We are going to dedicate an entire article to this topic because numerous applications already run on Phala. Consequently, this section could be as long as the entire article itself. However, we want to outline the possible use cases for a decentralized TEE cloud.
First, Phala supports the deployment of AI models within TEEs, ensuring secure and autonomous operations that interact with blockchain networks. This includes AI agents for smart contract enhancement and cross-agent interactions. Developers can leverage GPU TEEs for AI computation, achieving genuine censorship resistance and privacy.
Developers can also migrate traditional apps to a secure and trustless environment for enhanced security. The platform enables privacy-preserving data analysis through tools like web3 and traditional analytics, which analyze data without exposing individual user information. Furthermore, it can enhance secure computation for DeFi with privacy features, such as confidential trading positions or dark pool trading. Finally, a decentralized TEE cloud can provide MEV protection by moving block building into a TEE for fair ordering and execution.
There are many products that use Phala as part of their infrastructure.
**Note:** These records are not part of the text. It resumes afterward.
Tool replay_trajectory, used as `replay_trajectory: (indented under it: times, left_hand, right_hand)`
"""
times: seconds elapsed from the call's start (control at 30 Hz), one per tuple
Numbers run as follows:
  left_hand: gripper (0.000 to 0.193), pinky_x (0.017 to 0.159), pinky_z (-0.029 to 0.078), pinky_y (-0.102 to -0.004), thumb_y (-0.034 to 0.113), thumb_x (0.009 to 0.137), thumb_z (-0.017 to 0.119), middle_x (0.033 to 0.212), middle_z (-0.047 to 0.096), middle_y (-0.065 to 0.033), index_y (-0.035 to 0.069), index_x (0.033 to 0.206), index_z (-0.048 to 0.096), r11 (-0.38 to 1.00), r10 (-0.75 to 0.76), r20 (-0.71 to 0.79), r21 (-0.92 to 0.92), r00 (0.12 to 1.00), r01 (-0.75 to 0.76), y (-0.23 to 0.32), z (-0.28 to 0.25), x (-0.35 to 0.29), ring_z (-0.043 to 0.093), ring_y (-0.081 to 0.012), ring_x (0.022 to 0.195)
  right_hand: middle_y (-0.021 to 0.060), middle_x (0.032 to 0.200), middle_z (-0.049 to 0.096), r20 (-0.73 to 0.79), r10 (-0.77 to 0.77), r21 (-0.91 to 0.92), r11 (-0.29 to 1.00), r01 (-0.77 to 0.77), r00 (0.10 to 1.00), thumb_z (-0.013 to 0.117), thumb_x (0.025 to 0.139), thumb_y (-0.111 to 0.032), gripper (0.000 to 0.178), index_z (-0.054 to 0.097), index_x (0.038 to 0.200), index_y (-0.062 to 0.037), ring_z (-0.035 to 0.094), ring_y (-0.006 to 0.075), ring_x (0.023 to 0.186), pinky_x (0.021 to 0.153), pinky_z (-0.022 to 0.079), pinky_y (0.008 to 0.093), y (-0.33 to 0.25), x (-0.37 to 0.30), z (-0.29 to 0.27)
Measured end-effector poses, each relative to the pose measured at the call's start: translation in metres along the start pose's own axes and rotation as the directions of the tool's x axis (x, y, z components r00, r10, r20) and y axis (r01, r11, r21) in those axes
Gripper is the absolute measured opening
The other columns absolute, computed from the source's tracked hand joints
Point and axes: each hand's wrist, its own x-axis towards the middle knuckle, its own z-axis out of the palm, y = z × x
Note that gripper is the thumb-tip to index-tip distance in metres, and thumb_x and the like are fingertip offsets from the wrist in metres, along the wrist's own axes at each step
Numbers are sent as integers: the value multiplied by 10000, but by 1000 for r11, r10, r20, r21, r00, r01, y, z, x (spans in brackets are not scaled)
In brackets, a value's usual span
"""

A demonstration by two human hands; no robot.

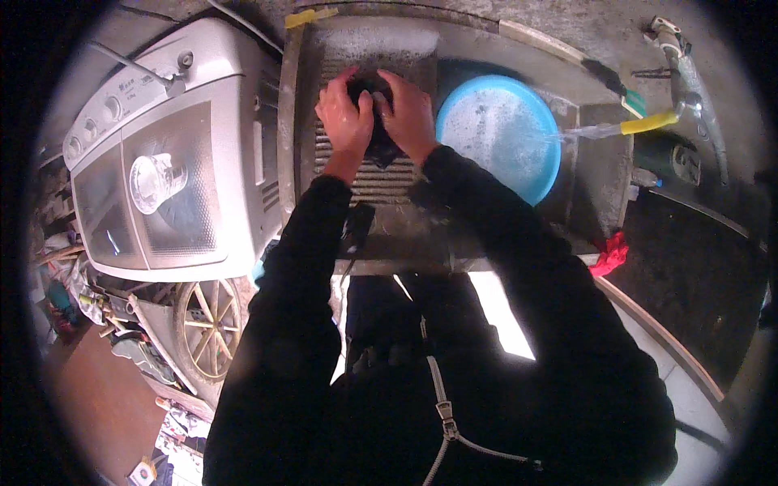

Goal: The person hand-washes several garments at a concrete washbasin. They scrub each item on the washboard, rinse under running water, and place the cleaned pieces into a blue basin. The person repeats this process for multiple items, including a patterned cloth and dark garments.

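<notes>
Both my hands are over the ribbed washboard slab (pixel 381 190) of a stone sink. Bunched between them is a dark wet cloth (pixel 386 147), its kind of garment not clear, with one end trailing down the ridges. My left hand (pixel 347 120) has its fingers curled over the cloth's left side. From the other side my right hand (pixel 405 117) grips it, thumb near the left thumb. White suds (pixel 377 40) lie along the slab's far edge. In the basin to the right, a blue plastic tub (pixel 501 138) holds foamy water.
Water runs from a tap's yellow hose (pixel 648 123) into the tub. A white twin-tub washing machine (pixel 166 154) stands left of the sink, a clear cup (pixel 156 182) on its lid. A red cloth (pixel 609 253) hangs at the sink's right front corner. A spoked wheel (pixel 207 330) is lower left.
</notes>
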Motion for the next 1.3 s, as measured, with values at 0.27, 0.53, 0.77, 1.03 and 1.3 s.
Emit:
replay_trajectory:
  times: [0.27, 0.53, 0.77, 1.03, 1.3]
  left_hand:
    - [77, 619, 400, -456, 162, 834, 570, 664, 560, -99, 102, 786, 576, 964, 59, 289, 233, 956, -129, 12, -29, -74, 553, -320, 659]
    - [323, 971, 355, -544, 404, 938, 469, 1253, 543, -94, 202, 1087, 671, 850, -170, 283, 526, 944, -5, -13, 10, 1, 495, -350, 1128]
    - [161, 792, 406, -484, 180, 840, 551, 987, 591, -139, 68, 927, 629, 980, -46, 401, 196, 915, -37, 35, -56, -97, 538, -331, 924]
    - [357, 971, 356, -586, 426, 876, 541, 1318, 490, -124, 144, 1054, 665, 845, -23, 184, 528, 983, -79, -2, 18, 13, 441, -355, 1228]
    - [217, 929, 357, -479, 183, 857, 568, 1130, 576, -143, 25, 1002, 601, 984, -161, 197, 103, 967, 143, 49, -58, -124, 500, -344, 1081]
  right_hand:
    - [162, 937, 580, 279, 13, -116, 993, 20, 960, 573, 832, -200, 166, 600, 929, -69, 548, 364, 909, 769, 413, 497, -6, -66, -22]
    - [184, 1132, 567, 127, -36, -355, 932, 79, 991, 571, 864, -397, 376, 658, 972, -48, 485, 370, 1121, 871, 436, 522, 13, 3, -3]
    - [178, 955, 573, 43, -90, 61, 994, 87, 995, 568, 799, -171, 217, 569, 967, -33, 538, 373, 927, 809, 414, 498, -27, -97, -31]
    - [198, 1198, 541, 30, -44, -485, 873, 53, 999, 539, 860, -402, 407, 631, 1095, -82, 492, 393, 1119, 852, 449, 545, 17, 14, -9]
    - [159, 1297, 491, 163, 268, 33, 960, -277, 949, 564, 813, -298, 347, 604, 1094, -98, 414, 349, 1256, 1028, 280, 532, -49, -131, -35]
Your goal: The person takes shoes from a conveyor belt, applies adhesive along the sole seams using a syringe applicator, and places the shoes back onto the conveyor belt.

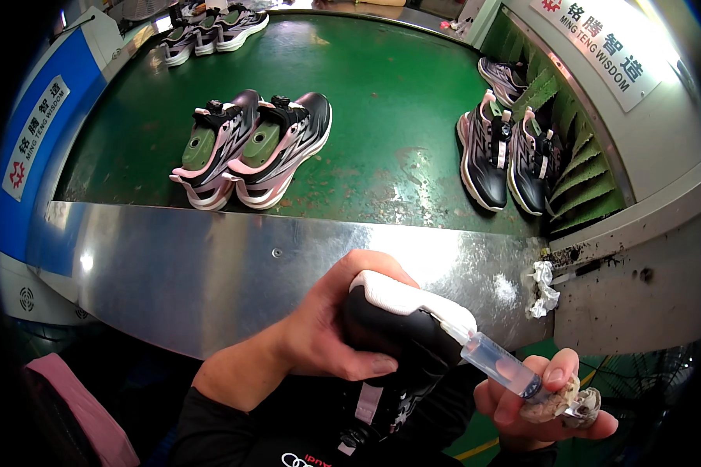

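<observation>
My left hand is wrapped round the toe end of a black sneaker with a white sole and pink trim, held tilted in front of my chest. In my right hand is a clear plastic syringe. Its white tip points left and meets the shoe at the line between the sole and the black upper. A crumpled, pale wad, perhaps tissue or tape, sits at the syringe's back end among my fingers. The amount of liquid inside the barrel cannot be made out.
Ahead, past a metal ledge, lies a green conveyor belt. On it stand a black-and-pink pair of sneakers, another pair by the green strip curtain, and more shoes at far left. Crumpled white tissue hangs at the ledge's right end.
</observation>
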### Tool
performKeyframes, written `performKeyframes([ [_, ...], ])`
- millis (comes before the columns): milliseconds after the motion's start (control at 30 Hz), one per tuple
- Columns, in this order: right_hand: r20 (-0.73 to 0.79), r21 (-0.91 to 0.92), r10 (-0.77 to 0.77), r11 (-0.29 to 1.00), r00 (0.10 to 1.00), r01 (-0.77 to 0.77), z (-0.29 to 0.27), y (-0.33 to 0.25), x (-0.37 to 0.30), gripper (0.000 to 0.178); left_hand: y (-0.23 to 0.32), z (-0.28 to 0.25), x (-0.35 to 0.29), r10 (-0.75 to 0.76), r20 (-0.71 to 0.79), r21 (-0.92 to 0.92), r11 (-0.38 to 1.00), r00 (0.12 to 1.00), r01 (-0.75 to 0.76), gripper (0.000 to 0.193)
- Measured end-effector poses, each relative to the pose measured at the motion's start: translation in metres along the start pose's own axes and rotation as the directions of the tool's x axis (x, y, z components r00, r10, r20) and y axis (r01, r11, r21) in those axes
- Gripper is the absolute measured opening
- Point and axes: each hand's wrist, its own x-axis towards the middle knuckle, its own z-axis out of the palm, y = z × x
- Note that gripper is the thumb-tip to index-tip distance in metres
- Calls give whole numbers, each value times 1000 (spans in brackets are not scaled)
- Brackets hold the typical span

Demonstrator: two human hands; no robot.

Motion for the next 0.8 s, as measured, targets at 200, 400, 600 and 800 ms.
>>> performKeyframes([
  [200, -59, 22, -17, 1000, 998, 18, -2, 5, -3, 66, 2, 2, 4, -12, -61, -11, 1000, 998, 11, 70],
  [400, -87, -24, 1, 1000, 996, -3, -16, 7, -11, 67, -10, -7, 3, -58, -119, -80, 996, 991, 49, 72],
  [600, -110, 36, -91, 995, 990, 95, -31, 31, -23, 82, -7, -12, 5, -179, -242, -198, 971, 954, 132, 77],
  [800, -68, 118, -125, 984, 990, 133, -50, 53, -35, 88, -8, -14, 7, -285, -321, -288, 938, 903, 193, 75],
])
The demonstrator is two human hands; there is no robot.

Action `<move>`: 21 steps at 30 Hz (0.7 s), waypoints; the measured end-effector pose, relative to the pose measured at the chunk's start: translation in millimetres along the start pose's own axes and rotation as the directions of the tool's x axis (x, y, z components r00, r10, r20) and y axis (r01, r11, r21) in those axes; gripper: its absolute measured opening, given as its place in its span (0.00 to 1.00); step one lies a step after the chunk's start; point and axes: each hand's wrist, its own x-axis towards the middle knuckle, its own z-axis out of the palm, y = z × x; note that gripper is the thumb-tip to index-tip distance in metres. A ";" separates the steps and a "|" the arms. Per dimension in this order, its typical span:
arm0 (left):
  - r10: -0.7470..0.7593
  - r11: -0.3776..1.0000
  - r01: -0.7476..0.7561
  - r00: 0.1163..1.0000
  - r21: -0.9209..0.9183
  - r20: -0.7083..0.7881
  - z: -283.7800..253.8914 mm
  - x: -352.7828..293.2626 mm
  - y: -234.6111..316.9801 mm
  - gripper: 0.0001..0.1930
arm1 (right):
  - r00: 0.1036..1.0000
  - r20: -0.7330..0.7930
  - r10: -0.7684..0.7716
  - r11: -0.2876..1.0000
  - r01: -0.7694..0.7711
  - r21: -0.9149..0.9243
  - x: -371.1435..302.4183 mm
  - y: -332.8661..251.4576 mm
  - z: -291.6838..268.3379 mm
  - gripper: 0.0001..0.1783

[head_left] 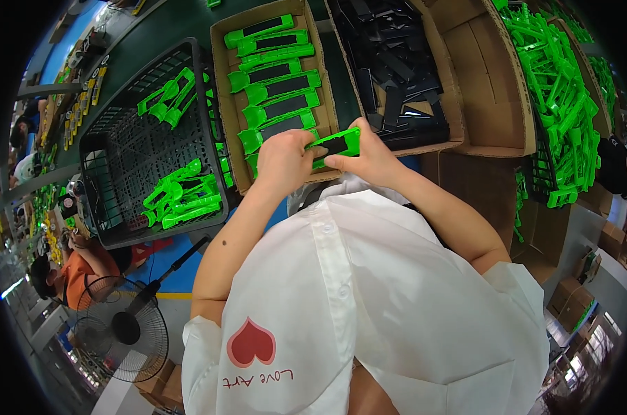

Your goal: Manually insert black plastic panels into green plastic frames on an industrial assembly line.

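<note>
Both hands meet over the near edge of a cardboard box (225, 97), holding a bright green plastic housing (353, 142) with a dark rectangular panel (335, 145) in it. My right hand (370, 160) grips the housing's right end, thumb along the near side. My left hand (283, 160) is closed at its left end, fingers over the panel; its fingertips are partly hidden. Inside the box, similar green housings (279, 86) lie in a column, most with dark panels. Loose black panels (400, 69) fill another cardboard box (446, 83) just beyond my right hand.
Left of the boxes stands a black mesh crate (209, 104) with green parts (185, 194) in two groups. A brown carton (490, 76) and a heap of green parts (559, 111) are at the right. A fan (125, 328) and a person in orange (85, 277) are lower left.
</note>
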 end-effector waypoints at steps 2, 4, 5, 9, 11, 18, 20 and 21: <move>-0.129 0.990 0.107 0.949 0.090 0.288 -7.3 6.5 -5.6 0.10 | 0.979 0.103 0.174 0.972 -0.155 -0.174 -0.6 6.1 4.6 0.31; -0.194 0.976 0.123 0.863 0.179 0.466 -4.6 4.8 -30.6 0.14 | 0.894 0.350 0.280 0.880 -0.093 -0.466 3.3 -5.7 -1.5 0.29; -0.165 0.952 0.044 0.907 0.302 0.388 0.0 -0.8 -44.5 0.16 | 0.932 0.295 0.212 0.897 -0.066 -0.436 7.0 -9.4 -7.6 0.24; -0.243 0.816 0.112 0.957 0.568 0.161 27.7 -22.2 -83.6 0.25 | 0.964 -0.265 0.021 0.797 -0.176 -0.577 29.0 11.3 -37.5 0.14; -0.302 0.847 0.182 0.938 0.499 0.170 28.7 -17.6 -89.4 0.27 | 0.950 -0.310 -0.030 0.672 -0.211 -0.710 40.2 32.5 -51.9 0.20; 0.071 0.941 0.033 0.954 0.338 -0.291 -16.5 0.3 -92.4 0.11 | 0.939 -0.340 -0.049 0.805 -0.164 -0.570 70.4 82.9 -54.8 0.18; -0.065 0.989 0.135 0.780 0.065 -0.623 -55.3 -7.3 -102.9 0.06 | 0.949 -0.316 -0.010 0.889 -0.136 -0.437 73.6 82.9 -60.6 0.16; -0.084 0.931 0.295 0.746 0.215 -0.661 -73.0 -13.0 -113.5 0.06 | 0.950 -0.312 -0.026 0.918 -0.101 -0.384 71.3 79.0 -63.1 0.16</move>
We will take a deeper look at this in another article where we will focus on exactly how completely different products use Phala and what they gain from this integration.
Conclusion
The trust models of Web3 and Web2 fundamentally differ, resulting in distinct limitations for platforms like AWS. In Web3, data (including tokens, which are essentially data) is genuinely owned by users, where application developers are untrusted by default. This lack of trust originates from the potential for developers to attempt unauthorized access, modification, or theft of user data.
This paradigm explains several key practices in Web3:
- Smart contract code must undergo rigorous review to eliminate backdoors or vulnerabilities.
- The ownership (or administrative control) of smart contracts is a critical concern, with users prioritizing transparency over allowing developers unrestricted control.
Ideally, in a Web3 environment, developers should write and deploy smart contract code, then relinquish all control, retaining no further privileges over the application.
In contrast to smart contracts, TEEs can enforce similar ownership and control principles across a broader range of programs. However, AWS Nitro Enclaves operate within a Web2 framework, where developers retain the ability to log in, access, and modify data and applications. Phala’s TEE is designed with Web3 principles having native support for smart contracts to govern TEE-based applications having alignment with decentralized trust models.